* **Instructions to follow**: Give every line of the material again, exactly as written.
↓↓↓
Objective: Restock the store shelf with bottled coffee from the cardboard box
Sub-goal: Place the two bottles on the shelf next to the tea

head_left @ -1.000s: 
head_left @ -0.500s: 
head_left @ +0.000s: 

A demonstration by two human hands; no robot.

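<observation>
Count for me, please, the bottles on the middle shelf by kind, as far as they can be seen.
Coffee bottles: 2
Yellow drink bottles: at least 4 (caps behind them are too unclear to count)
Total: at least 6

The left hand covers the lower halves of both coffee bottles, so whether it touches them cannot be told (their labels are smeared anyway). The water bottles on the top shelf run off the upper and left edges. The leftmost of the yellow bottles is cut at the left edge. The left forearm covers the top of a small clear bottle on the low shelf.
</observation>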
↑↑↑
* **Response**:
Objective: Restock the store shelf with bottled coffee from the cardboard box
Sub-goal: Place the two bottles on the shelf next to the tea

head_left @ -1.000s: 
head_left @ -0.500s: 
head_left @ +0.000s: 

A demonstration by two human hands; no robot.

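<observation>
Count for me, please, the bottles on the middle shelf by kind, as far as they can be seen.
Coffee bottles: 2
Yellow drink bottles: at least 4 (caps behind them are too unclear to count)
Total: at least 6

The left hand covers the lower halves of both coffee bottles, so whether it touches them cannot be told (their labels are smeared anyway). The water bottles on the top shelf run off the upper and left edges. The leftmost of the yellow bottles is cut at the left edge. The left forearm covers the top of a small clear bottle on the low shelf.
</observation>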

The answer given above is the complete response.